Shelves were getting out of hand, especially when I needed fasteners. So I began a little project to organize this area and shot a short video - 






David


----------



## RainMan 2.0 (May 6, 2014)

David that is a very neat idea . Like how the bottoms protrude to act as guides  
I never would have thought of that , and I may have to implement some of those in the future . 
Btw I wish I was half as organized as you


----------



## JOAT (Apr 9, 2010)

You forgot the messy shelves part.


----------



## Shop guy (Nov 22, 2012)

Thanks for the video, David. I'm going through some reorganization myself. I just built 2 new cabinets which are wider and taller than what I had with adjustable shelves. Now the trick is to remember where I moved things.


----------



## JOAT (Apr 9, 2010)

Shop guy said:


> Thanks for the video, David. I'm going through some reorganization myself. I just built 2 new cabinets which are wider and taller than what I had with adjustable shelves. Now the trick is to remember where I moved things.


Very basic. You hang a list of what is inside (and where inside if need be) on the door.


----------



## chessnut2 (Sep 15, 2011)

Nice and useful idea, David. Every time I'm fussing and fuming because I can't find something that I know I have, I tell myself that I need to do something like that. +1 on Rick's comment about the guides/supports at the bottom of the drawers. I visualize having a storage system like this, but I'm beginning to think that the best way I can avoid clutter is to stay out of the stores, and off of Amazon. Thanks.


----------



## kp91 (Sep 10, 2004)

RainMan 2.0 said:


> David that is a very neat idea . Like how the bottoms protrude to act as guides
> I never would have thought of that , and I may have to implement some of those in the future .
> Btw I wish I was half as organized as you


http://www.routerforums.com/kp91s-gallery/1708-router-table-upgrade.html#post18002

I have drawers made like that which have held up over 10 years.
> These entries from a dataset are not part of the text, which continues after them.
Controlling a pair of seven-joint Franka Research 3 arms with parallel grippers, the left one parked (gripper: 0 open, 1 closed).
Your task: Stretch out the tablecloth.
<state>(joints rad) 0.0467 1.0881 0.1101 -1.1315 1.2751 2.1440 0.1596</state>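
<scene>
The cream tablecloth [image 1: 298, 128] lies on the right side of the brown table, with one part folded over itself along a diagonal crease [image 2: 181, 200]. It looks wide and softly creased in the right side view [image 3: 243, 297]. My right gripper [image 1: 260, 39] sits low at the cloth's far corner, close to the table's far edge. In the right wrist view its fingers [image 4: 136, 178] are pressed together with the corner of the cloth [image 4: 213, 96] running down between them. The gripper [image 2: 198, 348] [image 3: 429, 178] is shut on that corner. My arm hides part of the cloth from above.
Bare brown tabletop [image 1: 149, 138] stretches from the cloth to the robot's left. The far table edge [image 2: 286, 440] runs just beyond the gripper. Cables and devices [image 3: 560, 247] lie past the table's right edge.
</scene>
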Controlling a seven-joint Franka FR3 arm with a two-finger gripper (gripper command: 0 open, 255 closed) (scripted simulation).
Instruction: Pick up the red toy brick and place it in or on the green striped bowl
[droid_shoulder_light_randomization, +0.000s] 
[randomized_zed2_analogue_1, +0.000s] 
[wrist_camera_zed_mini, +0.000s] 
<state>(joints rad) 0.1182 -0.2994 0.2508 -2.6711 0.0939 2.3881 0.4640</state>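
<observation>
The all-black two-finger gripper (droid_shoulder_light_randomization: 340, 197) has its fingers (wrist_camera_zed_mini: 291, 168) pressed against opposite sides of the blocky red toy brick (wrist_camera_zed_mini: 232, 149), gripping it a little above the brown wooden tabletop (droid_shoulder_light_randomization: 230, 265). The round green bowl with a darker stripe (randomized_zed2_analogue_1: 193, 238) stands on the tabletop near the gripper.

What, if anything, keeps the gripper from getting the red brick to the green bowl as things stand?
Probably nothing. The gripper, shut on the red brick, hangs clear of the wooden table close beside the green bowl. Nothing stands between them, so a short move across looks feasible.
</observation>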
A little wax and they slide great.

David, if you run out of shelves to arrange, I might have a couple you could address!:wink:

Thanks for showing your "learning experiences" in your video, I don't want to have to make every mistake on my own as I learn. Much appreciated.


----------



## tomp913 (Mar 7, 2014)

Like most, I had shelves piled with various sizes of cans and jars, half filled boxes and opened plastic bags filled with various fasteners - you can see part of the "before" on the RH side of the first photo - and would spend an inordinate amount of time going through the shelves looking for a specific screw or bolt that I just knew was there. To make things worse, the shelves were deep enough that I had rows of containers on them, two and three deep depending on the size. In frustration because I could never find what I was looking for, I built a Hardware Cabinet based on a design in Workbench magazine which used drawers sized to accept different sizes of the hanging plastic bins. That worked so well that I then replaced most of the cans with stacked bins, which wound up taking about half the space as the stacked cans - and things are so much easier to find now too. Adding a pegboard door to the front of the shelves gave me additional "wall space" too.

To make the drawers work better, I bought a box of 2" x 3" zip-lock bags that I use for small quantities - larger quantities get their own full or half bin - and so have a bins that are full of little bags that have the same size - e.g. #10 - 24 machine screws - but different lengths or head styles.

Don't think that I have been bit by the CNC bug yet, but the idea of being able to "mass produce" a bin storage system is very intriguing. If I thought I had the time to play with it, my preference would be to buy a little CNC metal mill as I'm always getting ideas for gizmos that could be made out of aluminum or plastic.


----------



## ScottyDBQ (Jul 5, 2008)

Nice system of drawers and I like the ability too change drawer sizes easily. It is a never ending task.


----------